The best edition of the Mémoires is that issued by the Société de l'Histoire de France (Paris, 1877); see also G. Tallemant des Reaux, Historiettes de la princesse de Conti, et du maréchal de Bassompierre (Paris, 1854-1860).
BASSOON (Fr. basson; Ger. Fagott; Ital. fagotto), a woodwind instrument with double reed mouthpiece, a member of the oboe (q.v.) family, of which it is the bass. The German and Italian names of the instrument were bestowed from a fancied resemblance to a bundle of sticks, the bassoon being the first instrument of the kind to be doubled back upon itself; its direct ancestor, the bass pommer, 6 ft. in length, was quite straight. The English and French names refer to the pitch of the instrument as the bass of the wood-wind.
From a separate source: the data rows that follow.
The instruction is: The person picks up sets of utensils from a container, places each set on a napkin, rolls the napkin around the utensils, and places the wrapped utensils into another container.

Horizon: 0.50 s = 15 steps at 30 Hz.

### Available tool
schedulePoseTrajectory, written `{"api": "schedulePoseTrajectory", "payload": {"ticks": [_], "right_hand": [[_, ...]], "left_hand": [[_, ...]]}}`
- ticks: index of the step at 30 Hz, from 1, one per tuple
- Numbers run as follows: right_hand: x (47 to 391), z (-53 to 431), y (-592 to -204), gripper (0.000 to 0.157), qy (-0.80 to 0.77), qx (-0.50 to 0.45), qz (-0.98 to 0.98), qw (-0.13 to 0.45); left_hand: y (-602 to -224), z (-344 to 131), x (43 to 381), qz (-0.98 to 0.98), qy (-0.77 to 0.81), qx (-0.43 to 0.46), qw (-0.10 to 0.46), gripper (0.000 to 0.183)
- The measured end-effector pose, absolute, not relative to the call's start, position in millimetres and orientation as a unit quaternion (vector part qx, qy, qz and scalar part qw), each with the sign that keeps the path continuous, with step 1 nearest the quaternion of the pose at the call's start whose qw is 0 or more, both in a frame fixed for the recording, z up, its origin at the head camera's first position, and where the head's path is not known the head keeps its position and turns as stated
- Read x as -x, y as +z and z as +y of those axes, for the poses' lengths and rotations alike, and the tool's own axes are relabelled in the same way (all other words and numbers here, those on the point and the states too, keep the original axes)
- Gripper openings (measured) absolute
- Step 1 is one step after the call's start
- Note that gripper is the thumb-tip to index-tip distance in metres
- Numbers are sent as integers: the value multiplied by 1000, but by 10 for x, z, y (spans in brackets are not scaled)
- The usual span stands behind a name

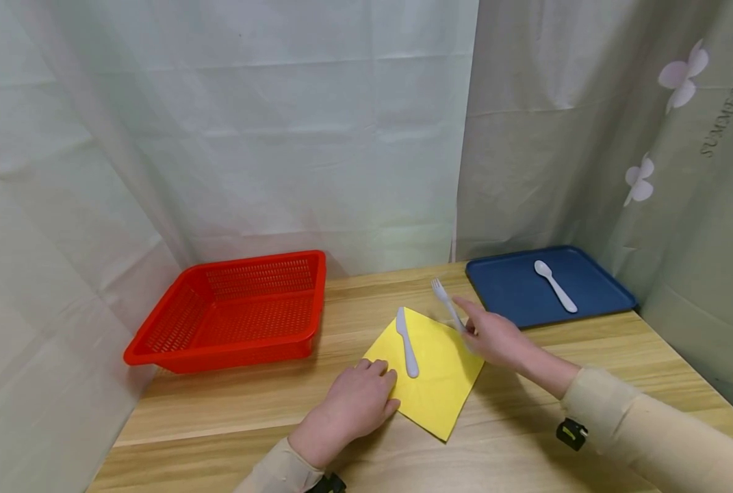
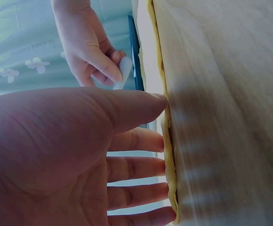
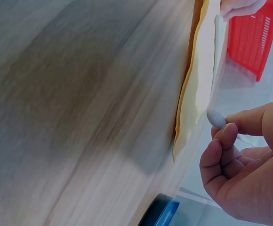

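A folded yellow napkin [image 1: 441,383] lies on the wooden table, with a white plastic knife [image 1: 406,344] on top of it. My left hand [image 1: 361,398] rests on the napkin's left edge; in the left wrist view its extended fingertips [image 2: 158,194] touch that edge. Between thumb and fingers, my right hand [image 1: 495,337] pinches the handle of a white plastic fork [image 1: 445,297] above the napkin's right side. The tines point away toward the back. In the right wrist view only the handle's rounded end [image 3: 215,119] shows clearly.
A red plastic basket [image 1: 230,355] stands at the back left. At the back right is a blue tray [image 1: 502,294] with a white spoon [image 1: 554,286] on it. Pale curtains [image 1: 280,150] enclose the table behind and at both sides.
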State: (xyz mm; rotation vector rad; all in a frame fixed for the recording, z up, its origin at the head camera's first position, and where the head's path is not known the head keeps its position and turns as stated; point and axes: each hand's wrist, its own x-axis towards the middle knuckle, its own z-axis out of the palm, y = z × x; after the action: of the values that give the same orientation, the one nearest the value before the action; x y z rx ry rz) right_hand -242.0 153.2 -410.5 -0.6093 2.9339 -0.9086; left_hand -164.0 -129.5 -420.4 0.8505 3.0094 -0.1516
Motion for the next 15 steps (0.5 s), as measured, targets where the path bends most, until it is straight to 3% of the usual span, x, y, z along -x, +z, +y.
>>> {"api": "schedulePoseTrajectory", "payload": {"ticks": [8, 15], "right_hand": [[2421, 1425, -4133, 49, -274, 181, 944, 25], [2419, 1331, -4169, 12, -243, 210, 947, 10]], "left_hand": [[-4230, -1299, 1647, 961, -47, -271, 6, 40], [-4218, -1304, 1647, 961, -48, -272, 4, 41]]}}
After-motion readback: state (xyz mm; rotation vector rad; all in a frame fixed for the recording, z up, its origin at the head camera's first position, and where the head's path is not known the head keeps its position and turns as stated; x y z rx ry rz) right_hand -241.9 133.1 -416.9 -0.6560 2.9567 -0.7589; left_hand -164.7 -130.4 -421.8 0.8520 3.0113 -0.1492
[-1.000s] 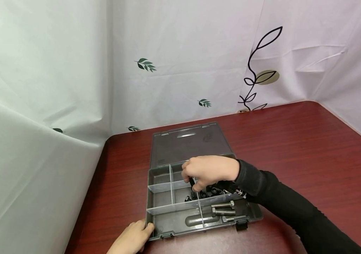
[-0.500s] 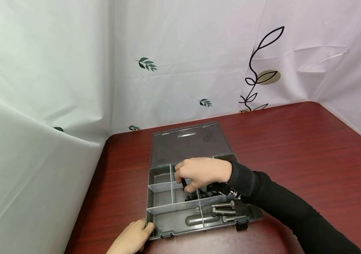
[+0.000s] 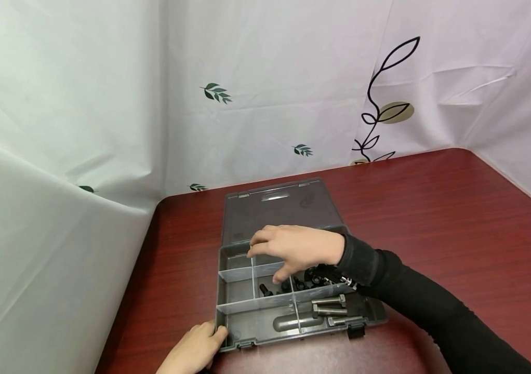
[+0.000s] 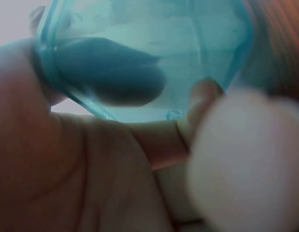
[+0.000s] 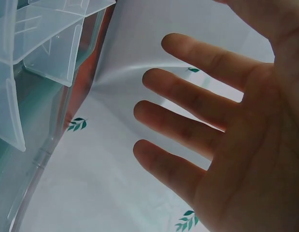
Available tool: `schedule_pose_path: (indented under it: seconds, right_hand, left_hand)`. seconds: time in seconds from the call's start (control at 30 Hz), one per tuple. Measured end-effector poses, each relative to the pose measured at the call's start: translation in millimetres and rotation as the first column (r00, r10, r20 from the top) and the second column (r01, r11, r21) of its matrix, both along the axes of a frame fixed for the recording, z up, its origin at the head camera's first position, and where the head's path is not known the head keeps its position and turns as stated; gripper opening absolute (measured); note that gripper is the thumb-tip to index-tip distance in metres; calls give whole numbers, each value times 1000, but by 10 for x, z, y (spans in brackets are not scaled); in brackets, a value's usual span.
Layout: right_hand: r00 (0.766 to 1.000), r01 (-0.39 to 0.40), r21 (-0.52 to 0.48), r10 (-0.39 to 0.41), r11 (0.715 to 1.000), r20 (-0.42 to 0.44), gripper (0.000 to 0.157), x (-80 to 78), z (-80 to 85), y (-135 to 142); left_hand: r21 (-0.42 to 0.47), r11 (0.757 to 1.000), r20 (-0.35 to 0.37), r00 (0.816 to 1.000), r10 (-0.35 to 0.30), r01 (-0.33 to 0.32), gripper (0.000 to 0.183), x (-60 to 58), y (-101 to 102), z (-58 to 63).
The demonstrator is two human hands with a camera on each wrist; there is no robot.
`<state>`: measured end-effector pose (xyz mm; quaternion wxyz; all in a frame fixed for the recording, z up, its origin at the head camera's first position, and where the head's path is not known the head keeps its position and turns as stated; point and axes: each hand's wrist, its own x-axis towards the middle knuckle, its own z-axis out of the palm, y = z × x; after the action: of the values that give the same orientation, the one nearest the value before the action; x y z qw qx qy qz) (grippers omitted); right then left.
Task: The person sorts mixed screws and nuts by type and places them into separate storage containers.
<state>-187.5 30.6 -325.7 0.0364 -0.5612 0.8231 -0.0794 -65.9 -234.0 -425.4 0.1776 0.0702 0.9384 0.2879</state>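
Observation:
A grey see-through compartment box [image 3: 242,330] lies on the table with its lid folded back. At its near left corner my left hand [image 3: 195,345] grips the wall, thumb over the edge; in the left wrist view the box wall [image 4: 183,67] sits between thumb and fingers. My right hand [image 3: 293,246] hovers over the middle compartments, its fingers [image 5: 188,130] spread and holding nothing. Below it a black bolt [image 3: 265,290] lies in the centre compartment. Several black fasteners [image 3: 314,278] lie to the right, partly hidden by the hand and wrist.
Several silver hex bolts [image 3: 330,311] lie in the front right compartment. Behind the box its lid [image 3: 279,210] lies flat on the red-brown table [image 3: 415,218]. White patterned cloth [image 3: 256,78] hangs at the back and left.
My right hand has moved left, let go of the black bolt and risen with spreading fingers. The bolt now lies in the centre compartment. My left hand stays on the corner.

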Motion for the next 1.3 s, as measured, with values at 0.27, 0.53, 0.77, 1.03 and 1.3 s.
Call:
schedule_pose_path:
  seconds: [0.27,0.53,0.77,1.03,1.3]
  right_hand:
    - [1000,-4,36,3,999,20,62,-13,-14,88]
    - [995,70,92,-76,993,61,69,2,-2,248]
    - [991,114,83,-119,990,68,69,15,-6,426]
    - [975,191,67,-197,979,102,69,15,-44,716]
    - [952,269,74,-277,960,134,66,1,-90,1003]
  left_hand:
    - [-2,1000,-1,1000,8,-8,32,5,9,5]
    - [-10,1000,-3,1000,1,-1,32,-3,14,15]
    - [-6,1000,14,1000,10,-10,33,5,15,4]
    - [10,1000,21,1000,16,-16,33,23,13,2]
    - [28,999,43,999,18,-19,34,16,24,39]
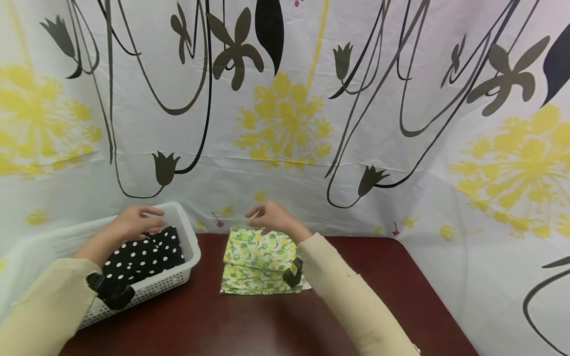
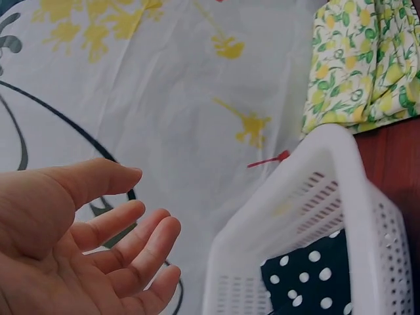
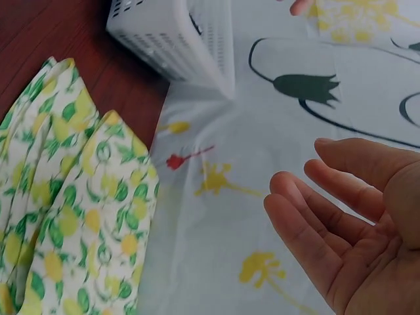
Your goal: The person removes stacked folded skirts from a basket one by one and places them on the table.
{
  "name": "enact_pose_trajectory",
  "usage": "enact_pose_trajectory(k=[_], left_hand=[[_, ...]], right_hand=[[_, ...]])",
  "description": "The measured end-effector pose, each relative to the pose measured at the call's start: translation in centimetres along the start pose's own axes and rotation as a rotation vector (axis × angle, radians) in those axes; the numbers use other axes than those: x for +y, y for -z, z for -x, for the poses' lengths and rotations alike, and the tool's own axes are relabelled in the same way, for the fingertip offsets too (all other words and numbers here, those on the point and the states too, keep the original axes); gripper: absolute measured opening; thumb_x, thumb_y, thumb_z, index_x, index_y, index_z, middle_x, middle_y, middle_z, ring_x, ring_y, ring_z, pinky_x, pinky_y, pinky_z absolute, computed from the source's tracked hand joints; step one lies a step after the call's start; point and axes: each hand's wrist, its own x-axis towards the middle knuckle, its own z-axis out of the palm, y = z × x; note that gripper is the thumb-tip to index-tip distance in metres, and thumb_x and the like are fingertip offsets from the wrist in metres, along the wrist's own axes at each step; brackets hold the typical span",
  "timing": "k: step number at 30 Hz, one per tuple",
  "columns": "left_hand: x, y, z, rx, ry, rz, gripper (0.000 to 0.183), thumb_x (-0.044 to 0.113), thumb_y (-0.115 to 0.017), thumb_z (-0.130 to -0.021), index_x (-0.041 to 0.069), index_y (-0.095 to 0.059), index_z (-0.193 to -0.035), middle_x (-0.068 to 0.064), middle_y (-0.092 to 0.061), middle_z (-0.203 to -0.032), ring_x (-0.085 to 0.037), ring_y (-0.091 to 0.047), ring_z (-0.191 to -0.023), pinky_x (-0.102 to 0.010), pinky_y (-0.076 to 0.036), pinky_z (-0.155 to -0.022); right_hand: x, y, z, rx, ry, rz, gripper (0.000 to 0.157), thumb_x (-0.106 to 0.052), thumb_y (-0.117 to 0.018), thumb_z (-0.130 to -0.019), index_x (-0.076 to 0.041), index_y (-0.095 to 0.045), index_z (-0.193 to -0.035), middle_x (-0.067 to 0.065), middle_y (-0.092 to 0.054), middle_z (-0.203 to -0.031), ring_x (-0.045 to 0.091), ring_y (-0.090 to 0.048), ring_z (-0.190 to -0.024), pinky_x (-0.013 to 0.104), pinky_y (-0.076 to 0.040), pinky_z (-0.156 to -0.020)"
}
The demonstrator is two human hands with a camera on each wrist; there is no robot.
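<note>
Left hand (image 1: 132,223) and right hand (image 1: 277,218), fingers parted, empty; gripping only the top layer could likely unfold the lemon-print cloth (image 1: 254,251).

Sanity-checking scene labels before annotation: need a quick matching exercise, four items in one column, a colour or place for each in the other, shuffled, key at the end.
Column 1
1. Basket
2. Dotted cloth
3. Lemon-print cloth
4. Table

Column 2
A. Dark red-brown
B. Inside the basket
C. Plain white, with holes in its walls
D. Yellow, green and white, lying on the table

Right pairs: 1-C, 2-B, 3-D, 4-A
</note>
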Motion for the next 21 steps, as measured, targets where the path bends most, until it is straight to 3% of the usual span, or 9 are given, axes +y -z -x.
enact_pose_trajectory(k=[8, 14, 21], left_hand=[[0.7, 1.0, -0.1, 0.005, -0.046, -0.032, 0.057, 0.026, -0.056, -0.093, -0.013, -0.040, -0.131, -0.034, -0.053, -0.118, -0.027, -0.064, -0.092, -0.031, -0.052, -0.067], [-0.1, 2.1, 0.1, 0.005, -0.014, -0.045, 0.059, 0.028, -0.057, -0.092, -0.012, -0.038, -0.132, -0.035, -0.049, -0.123, -0.029, -0.064, -0.095, -0.038, -0.053, -0.073], [-2.9, 4.5, 1.3, -0.008, 0.027, -0.023, 0.061, 0.026, -0.052, -0.094, -0.017, -0.031, -0.133, -0.032, -0.056, -0.115, -0.025, -0.065, -0.091, -0.054, -0.047, -0.084]], right_hand=[[-1.4, -0.8, -0.8, -0.012, 0.003, -0.021, 0.026, -0.005, -0.063, -0.088, 0.005, -0.063, -0.112, 0.020, -0.065, -0.096, 0.026, -0.065, -0.080, 0.034, -0.056, -0.065], [-2.1, -1.9, -1.6, -0.009, 0.011, -0.035, 0.024, -0.004, -0.063, -0.088, 0.005, -0.064, -0.110, 0.018, -0.067, -0.096, 0.027, -0.066, -0.080, 0.031, -0.056, -0.062], [-2.8, -3.5, -3.0, 0.007, -0.023, -0.003, 0.021, -0.007, -0.065, -0.087, 0.000, -0.068, -0.106, 0.015, -0.068, -0.089, 0.022, -0.066, -0.072, 0.029, -0.055, -0.059]])
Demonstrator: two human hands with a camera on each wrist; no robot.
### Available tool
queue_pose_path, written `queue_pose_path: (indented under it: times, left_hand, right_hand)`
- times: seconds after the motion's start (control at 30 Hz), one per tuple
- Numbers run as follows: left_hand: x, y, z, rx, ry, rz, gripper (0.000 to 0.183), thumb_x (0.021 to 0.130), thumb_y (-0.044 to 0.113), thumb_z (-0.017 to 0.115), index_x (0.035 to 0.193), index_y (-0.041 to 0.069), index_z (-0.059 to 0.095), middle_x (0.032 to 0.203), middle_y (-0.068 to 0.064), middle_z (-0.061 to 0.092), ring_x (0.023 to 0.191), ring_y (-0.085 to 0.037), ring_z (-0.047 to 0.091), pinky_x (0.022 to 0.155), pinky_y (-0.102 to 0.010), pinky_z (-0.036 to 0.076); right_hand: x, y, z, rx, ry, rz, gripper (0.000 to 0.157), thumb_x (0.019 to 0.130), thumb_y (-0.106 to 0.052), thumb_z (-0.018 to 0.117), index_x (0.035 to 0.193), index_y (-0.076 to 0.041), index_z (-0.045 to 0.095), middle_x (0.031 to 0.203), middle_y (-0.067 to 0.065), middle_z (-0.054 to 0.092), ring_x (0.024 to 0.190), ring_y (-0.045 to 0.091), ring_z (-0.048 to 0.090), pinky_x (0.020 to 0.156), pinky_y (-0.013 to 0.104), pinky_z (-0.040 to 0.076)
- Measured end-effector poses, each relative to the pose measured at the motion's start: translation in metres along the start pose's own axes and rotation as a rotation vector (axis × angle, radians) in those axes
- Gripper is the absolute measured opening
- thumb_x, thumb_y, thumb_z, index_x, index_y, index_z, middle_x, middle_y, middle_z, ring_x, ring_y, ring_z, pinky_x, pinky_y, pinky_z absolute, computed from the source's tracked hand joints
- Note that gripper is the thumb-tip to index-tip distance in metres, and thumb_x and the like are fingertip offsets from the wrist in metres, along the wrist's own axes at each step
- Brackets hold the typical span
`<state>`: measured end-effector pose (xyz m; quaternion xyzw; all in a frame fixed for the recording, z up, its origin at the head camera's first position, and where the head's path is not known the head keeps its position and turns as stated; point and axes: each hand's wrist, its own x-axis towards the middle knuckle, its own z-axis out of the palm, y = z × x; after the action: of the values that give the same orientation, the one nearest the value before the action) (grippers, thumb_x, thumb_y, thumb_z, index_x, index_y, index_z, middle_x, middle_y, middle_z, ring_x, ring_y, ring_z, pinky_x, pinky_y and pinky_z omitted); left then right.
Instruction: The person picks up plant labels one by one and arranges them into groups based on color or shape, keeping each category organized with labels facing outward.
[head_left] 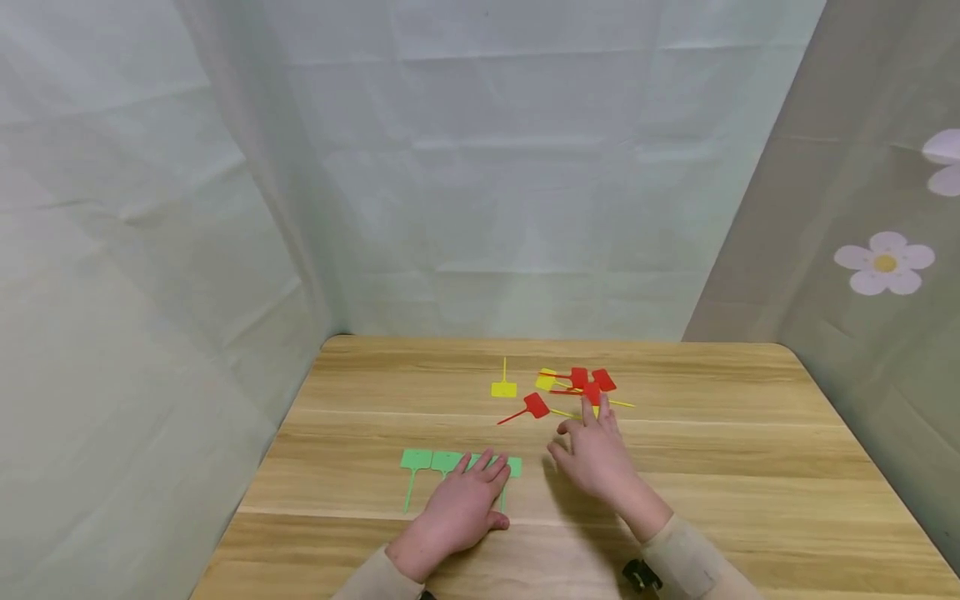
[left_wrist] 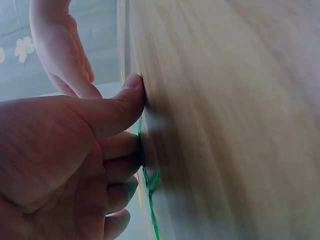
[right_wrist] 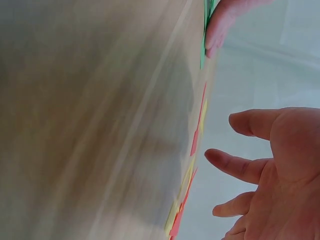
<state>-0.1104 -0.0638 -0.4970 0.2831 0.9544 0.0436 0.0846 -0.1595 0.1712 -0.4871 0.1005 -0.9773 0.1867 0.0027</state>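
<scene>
My left hand [head_left: 462,505] rests on a row of green plant labels [head_left: 416,459], its fingers lying over the right-hand ones and the thumb on the table. Each label has a flat rectangular head and a thin stem pointing towards me. In the head view, my right hand [head_left: 592,454] hovers above the table with fingers spread, fingertips overlapping the loose red and yellow labels. Nothing shows between its fingers in the right wrist view, where the red label [right_wrist: 195,142] lies below them. Part of the green row is hidden under my left hand.
Beyond the right hand, red labels [head_left: 604,380] and yellow labels [head_left: 547,379] lie in an overlapping heap. A single yellow label [head_left: 504,389] and a red one [head_left: 536,406] lie to its left. Pale cloth [head_left: 517,192] hangs behind the wooden table [head_left: 750,483].
</scene>
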Motion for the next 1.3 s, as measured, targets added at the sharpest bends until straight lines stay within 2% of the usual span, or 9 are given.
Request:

|Fig. 1.—Bassoon with 17 keys.|
(Rudall, Carte & Co.)
The bassoon is composed of five pieces, which, when fitted together, form a wooden tube about 8 ft. long (93 in.) with a conical bore tapering from a diameter of 1¾ in., at the bell, to 3/16 in. at the reed. The tube is doubled back upon itself, the shorter joint extending to about two-thirds of the length of the longer, whereby the height of the instrument is reduced to about 4 ft. The holes are brought into a convenient position for the fingers by the device of boring them obliquely through the thickness of the wood. The five pieces are:—(1) the bell; (2) the long joint, forming the upper part of the instrument when played, although its notes are the lowest in pitch; (3) the wing overlapping the long joint and having a projecting flap through which are bored three holes; (4) the butt or lower end of the instrument (when played) containing the double bore necessitated by the abrupt bend of the tube upon itself. Both bores are pierced in one block of wood, the prolongation of the double tube being usually stopped by a flat oval pad of cork in the older models, whereas the modern instruments have instead a U-shaped tube; (5) the crook, a narrow curved metal tube about 12 in. long, to which is attached the double reed forming the mouthpiece.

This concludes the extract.